Fiona knows the importance of a positive mindset and a ‘Can Do’ attitude. This has helped Fiona to overcome adversity and think outside the square in order to achieve her dreams. Her interest in natural therapies has led her to study hypnotherapy and reiki to compliment her skills in life coaching and social work.
After moving from the Outback to the city to complete her Social Work studies at University, Fiona has worked with a range of people to support her clients through significant life changes. Fiona is the proud mother of two teenage daughters, works a full time job at VicRoads, and manages her own business.
Fiona loves adventure, often being pillion passenger on her husband’s motorcycle. “Riding around Phillip Island at 300kmph was something I will always remember.”

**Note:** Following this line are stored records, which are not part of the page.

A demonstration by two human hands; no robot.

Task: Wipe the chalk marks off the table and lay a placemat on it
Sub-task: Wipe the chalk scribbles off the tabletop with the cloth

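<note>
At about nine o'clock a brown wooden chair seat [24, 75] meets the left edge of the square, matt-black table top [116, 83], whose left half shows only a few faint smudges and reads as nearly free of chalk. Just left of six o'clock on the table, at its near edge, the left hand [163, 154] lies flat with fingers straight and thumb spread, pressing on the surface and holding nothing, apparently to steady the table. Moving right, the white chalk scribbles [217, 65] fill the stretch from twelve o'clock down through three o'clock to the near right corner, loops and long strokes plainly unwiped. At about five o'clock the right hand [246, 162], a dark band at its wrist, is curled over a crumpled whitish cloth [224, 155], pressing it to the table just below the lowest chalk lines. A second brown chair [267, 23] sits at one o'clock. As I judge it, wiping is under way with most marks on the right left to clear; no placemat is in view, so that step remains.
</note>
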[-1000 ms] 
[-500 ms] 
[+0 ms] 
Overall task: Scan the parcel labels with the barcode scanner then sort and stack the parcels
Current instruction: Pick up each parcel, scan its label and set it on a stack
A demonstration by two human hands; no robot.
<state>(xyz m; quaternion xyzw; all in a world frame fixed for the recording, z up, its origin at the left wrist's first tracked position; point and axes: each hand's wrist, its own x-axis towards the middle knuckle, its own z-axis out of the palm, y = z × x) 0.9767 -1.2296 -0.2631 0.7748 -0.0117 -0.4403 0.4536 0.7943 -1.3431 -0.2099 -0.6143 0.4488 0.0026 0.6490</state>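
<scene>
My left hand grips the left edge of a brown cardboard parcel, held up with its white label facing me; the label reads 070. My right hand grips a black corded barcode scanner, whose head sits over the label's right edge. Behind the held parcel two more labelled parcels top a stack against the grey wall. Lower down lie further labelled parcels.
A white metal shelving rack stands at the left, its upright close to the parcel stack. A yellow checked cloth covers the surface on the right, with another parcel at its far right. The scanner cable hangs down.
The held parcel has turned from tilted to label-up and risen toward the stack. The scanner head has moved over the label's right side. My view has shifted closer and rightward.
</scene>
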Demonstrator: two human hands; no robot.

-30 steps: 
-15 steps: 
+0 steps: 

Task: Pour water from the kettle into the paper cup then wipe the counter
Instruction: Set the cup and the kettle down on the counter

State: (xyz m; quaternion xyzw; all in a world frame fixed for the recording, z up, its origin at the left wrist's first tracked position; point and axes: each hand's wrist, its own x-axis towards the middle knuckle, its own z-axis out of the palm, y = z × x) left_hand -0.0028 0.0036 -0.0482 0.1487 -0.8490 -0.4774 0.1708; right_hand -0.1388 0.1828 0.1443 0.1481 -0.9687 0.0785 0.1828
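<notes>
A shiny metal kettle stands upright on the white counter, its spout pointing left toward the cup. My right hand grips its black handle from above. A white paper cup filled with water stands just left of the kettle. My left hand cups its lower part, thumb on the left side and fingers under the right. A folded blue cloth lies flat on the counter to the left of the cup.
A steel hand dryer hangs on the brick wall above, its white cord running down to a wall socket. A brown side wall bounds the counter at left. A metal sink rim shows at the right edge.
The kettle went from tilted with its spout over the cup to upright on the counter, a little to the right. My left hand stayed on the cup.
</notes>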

Fiona lives her life focusing on her main four senses that now work more efficiently than if Fiona could see. “I love the smell of rain, clean clothes and the bookstore. (Yes, I go to the bookstore and smell the books – even though I use audio and eBooks to read!) I love the touch of the sun on my skin, the wind in my hair and hugs from loved ones. The taste of a great meal or glass of wine are things I savor. And, of course my hearing. I enjoy reading audio books, chatting with friends and listening to a wide range of music.”
Fiona never says “No.” to a challenge or opportunity, never letting her disability prevent her from achieving the things she sets her mind to.
Fiona speaks to community groups, job seekers, and corporate organizations to share her story of inspiration, motivating others to set goals and achieve their dreams. She also works individually with clients to provide one-on-one support and coaching.